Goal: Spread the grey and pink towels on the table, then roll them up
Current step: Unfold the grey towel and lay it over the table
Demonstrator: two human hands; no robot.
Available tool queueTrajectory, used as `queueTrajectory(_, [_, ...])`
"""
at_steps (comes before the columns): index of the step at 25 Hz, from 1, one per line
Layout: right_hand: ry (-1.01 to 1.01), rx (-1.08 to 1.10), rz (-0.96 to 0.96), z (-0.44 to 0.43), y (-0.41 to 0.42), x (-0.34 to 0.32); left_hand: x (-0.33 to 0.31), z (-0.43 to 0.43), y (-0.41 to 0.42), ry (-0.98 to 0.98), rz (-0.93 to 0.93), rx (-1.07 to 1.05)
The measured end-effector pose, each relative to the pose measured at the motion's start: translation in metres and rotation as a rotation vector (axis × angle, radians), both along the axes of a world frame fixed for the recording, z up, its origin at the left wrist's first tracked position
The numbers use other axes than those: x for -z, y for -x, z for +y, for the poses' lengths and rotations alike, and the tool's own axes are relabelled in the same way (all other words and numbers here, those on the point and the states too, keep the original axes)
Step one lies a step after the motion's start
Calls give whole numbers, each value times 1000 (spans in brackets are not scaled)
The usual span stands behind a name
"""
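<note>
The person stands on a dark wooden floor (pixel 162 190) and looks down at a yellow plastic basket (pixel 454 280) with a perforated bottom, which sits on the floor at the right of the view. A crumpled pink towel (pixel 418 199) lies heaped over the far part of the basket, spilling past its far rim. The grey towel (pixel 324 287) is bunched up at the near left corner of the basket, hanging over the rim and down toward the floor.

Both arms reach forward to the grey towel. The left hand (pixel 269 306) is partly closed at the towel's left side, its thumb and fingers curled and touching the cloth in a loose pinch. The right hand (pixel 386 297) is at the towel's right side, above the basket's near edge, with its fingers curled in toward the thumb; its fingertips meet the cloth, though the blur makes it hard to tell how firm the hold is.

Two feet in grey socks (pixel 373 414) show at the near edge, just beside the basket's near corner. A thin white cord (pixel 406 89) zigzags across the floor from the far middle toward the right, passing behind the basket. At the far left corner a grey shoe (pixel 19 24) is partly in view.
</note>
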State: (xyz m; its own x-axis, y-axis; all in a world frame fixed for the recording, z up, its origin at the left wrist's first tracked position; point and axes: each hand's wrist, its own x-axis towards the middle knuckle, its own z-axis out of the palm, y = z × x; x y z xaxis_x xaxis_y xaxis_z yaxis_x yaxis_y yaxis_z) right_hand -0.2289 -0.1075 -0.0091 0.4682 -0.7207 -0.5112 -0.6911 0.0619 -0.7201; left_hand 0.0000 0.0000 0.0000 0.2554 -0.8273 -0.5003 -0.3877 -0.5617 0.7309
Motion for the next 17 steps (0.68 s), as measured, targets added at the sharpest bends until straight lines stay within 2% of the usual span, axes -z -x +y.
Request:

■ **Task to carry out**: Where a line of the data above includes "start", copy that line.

■ **Solution for this problem**:
The measured end-effector pose, each relative to the pose measured at the motion's start: translation in metres and rotation as a rotation vector (axis × angle, radians), both along the axes of a world frame fixed for the recording, z up, its origin at the left wrist's first tracked position
Step one lies a step after the motion's start

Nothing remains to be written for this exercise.